Work to complete:
Repeat exactly the lines of the listing below, please, starting with the first and ending with the line containing "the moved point"; leave out the rest.
————————
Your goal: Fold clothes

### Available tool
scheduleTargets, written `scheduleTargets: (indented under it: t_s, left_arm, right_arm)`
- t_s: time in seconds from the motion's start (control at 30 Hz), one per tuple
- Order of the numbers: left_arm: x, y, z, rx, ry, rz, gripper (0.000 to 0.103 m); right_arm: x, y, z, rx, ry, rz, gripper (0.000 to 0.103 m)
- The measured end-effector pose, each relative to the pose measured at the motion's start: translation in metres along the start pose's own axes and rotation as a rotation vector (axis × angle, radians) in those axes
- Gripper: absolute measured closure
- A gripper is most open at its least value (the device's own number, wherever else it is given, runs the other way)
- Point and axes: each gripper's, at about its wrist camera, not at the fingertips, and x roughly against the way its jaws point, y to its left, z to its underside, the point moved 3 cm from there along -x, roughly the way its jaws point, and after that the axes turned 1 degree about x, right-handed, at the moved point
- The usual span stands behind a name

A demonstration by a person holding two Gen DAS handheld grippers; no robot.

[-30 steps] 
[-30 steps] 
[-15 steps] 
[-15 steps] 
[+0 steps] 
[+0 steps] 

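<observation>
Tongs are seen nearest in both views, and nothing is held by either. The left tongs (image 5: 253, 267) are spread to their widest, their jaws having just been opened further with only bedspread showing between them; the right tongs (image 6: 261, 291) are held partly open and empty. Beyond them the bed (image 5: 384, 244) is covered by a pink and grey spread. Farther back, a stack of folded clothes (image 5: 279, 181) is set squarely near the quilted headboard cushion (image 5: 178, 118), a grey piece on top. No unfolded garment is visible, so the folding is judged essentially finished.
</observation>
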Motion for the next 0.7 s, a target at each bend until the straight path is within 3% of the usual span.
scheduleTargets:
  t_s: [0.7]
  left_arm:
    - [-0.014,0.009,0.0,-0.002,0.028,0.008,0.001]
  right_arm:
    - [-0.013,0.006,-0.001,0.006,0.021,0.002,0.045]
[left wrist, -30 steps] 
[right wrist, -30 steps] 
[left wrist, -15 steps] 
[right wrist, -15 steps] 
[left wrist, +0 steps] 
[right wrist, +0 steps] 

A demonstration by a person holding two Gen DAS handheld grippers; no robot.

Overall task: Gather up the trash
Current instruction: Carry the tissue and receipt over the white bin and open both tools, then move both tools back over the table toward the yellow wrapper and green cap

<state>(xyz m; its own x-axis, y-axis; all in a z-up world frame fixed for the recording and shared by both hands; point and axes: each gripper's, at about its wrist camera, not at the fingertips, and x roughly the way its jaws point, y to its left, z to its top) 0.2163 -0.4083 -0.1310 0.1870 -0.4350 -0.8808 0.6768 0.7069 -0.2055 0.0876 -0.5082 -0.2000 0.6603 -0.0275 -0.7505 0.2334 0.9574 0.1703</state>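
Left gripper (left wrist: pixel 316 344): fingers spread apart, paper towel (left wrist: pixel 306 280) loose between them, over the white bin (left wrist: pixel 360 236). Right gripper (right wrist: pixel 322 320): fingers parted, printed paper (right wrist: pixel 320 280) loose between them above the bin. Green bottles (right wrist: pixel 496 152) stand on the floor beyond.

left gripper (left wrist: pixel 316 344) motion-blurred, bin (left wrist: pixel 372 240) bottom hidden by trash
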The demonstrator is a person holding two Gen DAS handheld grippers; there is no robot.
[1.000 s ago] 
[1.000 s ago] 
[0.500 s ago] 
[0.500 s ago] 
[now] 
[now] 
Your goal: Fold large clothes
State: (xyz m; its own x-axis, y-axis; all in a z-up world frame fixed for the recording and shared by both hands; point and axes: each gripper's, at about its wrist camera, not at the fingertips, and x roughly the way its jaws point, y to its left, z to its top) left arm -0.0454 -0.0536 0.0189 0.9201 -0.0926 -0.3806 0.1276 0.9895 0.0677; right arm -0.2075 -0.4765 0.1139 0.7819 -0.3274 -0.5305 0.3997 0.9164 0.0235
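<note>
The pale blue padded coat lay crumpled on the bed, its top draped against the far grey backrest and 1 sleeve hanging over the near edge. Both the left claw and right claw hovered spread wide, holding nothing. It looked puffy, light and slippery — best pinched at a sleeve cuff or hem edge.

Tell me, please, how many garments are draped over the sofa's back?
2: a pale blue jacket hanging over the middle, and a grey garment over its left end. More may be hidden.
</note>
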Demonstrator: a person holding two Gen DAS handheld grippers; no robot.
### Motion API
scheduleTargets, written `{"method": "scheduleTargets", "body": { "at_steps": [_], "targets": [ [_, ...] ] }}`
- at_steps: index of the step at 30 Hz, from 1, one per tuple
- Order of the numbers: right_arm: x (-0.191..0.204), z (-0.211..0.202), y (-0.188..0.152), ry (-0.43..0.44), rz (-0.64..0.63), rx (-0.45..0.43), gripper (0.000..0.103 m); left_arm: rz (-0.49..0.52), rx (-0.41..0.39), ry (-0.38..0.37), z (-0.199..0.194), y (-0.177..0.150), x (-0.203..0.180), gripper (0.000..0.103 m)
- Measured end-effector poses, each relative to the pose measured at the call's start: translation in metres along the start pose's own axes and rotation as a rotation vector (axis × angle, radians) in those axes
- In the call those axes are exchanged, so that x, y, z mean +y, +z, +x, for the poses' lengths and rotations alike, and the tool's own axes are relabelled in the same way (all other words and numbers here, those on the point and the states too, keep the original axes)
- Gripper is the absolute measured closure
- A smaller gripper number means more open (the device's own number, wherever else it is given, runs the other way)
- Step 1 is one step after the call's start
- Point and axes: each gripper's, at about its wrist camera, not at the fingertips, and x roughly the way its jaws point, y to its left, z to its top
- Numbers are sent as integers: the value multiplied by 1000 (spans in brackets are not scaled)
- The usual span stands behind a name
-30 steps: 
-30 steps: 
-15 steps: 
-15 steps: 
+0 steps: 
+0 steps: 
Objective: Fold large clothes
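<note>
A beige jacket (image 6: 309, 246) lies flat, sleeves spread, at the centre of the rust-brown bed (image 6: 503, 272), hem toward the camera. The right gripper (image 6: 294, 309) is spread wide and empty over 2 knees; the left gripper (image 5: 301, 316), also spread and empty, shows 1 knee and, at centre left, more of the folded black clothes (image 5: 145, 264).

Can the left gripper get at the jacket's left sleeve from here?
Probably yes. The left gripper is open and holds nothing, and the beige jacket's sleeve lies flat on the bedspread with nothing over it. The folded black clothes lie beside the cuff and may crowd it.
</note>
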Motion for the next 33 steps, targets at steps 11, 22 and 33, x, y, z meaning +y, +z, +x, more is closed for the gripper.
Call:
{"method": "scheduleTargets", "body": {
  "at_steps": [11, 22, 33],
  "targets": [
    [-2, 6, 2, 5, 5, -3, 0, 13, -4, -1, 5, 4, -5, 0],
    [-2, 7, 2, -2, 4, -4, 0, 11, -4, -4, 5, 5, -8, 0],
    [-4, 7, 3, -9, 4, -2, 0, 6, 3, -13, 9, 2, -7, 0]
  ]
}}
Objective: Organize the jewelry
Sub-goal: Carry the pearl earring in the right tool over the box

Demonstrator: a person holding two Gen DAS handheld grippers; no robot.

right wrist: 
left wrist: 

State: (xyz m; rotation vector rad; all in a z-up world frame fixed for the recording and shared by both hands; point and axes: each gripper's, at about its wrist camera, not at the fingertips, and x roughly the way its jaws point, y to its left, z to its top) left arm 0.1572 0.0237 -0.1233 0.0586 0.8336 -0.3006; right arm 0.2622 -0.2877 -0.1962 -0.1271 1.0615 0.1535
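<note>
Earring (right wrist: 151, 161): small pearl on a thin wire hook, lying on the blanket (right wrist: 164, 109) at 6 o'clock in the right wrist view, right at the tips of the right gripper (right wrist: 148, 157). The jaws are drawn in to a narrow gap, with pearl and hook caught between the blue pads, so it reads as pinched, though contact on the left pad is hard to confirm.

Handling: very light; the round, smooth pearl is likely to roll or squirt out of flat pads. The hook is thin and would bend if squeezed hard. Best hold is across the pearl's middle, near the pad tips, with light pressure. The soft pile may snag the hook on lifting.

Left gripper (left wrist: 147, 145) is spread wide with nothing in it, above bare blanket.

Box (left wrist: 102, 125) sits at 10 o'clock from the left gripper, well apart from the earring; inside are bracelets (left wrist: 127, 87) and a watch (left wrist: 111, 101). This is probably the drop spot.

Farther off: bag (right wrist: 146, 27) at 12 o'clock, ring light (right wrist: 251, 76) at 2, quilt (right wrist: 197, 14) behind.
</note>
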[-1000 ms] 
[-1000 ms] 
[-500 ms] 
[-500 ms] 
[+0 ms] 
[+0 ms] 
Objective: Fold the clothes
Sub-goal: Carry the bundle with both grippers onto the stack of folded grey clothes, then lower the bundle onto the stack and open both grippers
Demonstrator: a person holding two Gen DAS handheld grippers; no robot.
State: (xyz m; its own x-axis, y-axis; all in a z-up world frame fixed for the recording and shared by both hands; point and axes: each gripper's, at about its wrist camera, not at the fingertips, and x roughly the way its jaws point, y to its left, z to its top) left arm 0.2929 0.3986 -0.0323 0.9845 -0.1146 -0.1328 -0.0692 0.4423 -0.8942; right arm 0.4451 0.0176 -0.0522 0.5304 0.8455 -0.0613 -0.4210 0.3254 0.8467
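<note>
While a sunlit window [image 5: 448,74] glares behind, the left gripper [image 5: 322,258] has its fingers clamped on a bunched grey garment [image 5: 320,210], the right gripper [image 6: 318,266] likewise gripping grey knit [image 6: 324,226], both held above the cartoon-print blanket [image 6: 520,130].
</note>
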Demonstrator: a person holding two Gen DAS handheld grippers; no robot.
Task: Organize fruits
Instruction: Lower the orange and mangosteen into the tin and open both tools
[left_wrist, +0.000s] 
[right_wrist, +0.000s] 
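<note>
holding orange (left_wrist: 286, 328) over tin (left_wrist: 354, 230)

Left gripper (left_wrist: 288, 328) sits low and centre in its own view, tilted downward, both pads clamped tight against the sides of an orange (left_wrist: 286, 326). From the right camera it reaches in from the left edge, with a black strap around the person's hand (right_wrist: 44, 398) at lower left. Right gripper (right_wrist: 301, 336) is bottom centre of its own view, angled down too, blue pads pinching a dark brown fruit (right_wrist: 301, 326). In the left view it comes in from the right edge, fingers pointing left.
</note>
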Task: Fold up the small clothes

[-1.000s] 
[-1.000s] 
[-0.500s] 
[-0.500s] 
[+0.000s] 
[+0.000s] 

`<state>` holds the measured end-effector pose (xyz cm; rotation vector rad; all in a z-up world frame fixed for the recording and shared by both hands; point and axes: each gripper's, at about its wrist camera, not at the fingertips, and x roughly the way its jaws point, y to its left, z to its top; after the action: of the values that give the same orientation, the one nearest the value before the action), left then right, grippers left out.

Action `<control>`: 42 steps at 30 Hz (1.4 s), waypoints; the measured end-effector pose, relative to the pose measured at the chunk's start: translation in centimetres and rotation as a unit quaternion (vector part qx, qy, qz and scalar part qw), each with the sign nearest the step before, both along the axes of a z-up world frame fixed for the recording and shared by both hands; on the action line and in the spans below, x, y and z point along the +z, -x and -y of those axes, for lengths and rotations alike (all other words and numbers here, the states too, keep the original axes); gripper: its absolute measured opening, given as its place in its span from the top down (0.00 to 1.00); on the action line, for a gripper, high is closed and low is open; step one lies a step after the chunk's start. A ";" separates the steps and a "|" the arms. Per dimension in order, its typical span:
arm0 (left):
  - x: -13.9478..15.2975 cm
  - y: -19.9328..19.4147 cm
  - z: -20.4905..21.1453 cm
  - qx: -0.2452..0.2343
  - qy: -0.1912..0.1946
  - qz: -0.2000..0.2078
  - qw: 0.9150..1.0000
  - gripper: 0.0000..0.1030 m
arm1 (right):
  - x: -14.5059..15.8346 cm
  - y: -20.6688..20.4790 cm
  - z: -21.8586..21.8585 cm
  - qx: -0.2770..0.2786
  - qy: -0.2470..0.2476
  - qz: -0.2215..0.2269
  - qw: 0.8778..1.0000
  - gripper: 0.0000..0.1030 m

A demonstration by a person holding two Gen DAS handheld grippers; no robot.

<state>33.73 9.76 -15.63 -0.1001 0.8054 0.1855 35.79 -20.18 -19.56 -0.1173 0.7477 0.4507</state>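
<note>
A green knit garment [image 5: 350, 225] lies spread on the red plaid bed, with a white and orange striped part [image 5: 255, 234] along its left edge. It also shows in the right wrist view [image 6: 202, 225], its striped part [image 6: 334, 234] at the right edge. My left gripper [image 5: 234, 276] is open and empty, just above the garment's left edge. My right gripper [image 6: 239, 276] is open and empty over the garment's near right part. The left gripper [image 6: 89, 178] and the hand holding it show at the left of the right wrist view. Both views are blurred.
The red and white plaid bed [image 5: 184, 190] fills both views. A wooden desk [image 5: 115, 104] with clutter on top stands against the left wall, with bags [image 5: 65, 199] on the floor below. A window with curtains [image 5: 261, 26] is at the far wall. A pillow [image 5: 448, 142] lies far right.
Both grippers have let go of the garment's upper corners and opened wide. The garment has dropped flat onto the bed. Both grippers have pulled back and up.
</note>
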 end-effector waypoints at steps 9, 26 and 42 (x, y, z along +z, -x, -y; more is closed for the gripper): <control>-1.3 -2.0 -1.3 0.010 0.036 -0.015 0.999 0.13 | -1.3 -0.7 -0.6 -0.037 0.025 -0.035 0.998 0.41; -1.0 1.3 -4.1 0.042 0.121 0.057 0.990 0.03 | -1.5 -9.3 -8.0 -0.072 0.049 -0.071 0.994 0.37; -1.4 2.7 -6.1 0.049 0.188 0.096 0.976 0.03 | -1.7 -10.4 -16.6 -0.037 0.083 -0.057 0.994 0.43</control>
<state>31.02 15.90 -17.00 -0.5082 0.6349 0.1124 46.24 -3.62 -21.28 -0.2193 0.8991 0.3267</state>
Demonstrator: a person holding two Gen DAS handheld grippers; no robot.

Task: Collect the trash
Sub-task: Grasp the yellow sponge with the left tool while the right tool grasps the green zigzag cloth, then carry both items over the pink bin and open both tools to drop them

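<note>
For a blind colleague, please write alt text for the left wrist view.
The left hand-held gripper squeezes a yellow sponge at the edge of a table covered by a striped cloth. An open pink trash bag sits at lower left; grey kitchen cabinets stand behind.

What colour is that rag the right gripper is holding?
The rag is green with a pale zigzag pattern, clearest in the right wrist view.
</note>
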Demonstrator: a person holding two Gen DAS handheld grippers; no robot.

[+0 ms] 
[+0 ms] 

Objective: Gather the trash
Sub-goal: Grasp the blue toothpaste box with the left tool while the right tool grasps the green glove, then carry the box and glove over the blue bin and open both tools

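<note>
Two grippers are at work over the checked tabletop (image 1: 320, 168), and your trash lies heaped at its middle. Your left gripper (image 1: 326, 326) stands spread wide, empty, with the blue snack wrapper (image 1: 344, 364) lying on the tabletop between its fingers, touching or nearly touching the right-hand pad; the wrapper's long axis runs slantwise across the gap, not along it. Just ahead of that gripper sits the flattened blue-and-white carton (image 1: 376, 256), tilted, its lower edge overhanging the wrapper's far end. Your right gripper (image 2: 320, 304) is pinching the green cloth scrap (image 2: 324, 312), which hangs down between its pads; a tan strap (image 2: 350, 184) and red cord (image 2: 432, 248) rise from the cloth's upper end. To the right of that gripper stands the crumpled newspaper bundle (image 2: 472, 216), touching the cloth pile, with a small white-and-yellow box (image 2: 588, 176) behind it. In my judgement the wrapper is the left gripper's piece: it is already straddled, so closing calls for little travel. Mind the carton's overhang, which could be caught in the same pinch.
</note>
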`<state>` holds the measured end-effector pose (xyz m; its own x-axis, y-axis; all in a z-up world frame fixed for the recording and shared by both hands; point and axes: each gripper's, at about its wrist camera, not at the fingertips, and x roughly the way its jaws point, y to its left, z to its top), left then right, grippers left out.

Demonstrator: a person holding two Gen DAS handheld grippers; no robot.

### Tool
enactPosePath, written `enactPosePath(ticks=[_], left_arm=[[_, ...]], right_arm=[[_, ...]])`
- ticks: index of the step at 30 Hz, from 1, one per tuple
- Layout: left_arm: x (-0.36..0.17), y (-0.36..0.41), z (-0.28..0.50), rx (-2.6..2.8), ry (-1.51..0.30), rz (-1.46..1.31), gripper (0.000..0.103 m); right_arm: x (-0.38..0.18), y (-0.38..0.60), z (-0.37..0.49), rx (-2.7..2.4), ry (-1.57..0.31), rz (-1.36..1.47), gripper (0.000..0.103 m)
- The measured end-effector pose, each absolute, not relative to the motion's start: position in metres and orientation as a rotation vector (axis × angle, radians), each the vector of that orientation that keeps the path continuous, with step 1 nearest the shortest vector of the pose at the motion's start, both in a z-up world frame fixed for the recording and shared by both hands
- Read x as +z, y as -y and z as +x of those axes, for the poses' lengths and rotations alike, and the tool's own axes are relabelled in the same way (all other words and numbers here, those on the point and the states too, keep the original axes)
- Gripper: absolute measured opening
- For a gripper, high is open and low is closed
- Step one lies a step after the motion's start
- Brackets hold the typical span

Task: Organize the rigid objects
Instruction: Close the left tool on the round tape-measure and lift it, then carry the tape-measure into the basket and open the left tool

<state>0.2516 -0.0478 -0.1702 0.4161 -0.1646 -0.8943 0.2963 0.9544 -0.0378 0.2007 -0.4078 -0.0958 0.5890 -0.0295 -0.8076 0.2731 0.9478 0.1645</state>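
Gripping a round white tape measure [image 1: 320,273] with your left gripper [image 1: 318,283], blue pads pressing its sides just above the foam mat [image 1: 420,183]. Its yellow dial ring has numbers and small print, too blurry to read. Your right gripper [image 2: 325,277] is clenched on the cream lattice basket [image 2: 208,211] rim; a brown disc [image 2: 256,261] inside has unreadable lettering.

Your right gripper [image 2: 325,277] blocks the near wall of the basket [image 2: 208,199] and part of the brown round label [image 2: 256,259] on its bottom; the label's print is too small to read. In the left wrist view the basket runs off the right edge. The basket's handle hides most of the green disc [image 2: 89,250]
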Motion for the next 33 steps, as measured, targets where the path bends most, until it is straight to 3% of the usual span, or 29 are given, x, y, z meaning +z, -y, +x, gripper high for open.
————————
Result for this exercise:
Your goal: Fold clothes

### Available tool
scheduleTargets, written `scheduleTargets: (indented under it: t_s, left_arm, right_arm)`
- t_s: time in seconds from the motion's start (control at 30 Hz), one per tuple
- Order of the numbers: left_arm: x, y, z, rx, ry, rz, gripper (0.000 to 0.103 m); right_arm: x, y, z, rx, ry, rz, gripper (0.000 to 0.103 m)
- The measured end-effector pose, each relative to the pose measured at the motion's start: translation in metres along the start pose's own axes and rotation as a rotation vector (axis × angle, radians) in those axes
- Gripper: absolute measured closure
- A gripper is most open at its least value (the device's own number, wherever else it is given, runs the other way)
- Point and axes: each gripper's, at about its wrist camera, not at the fingertips, and x roughly against the way its jaws point, y to its left, z to its underside, the point moved 3 cm from there along -x, roughly the way its jaws point, and after that the axes turned 1 degree about x, right-handed, at the moved point

No more output is needed.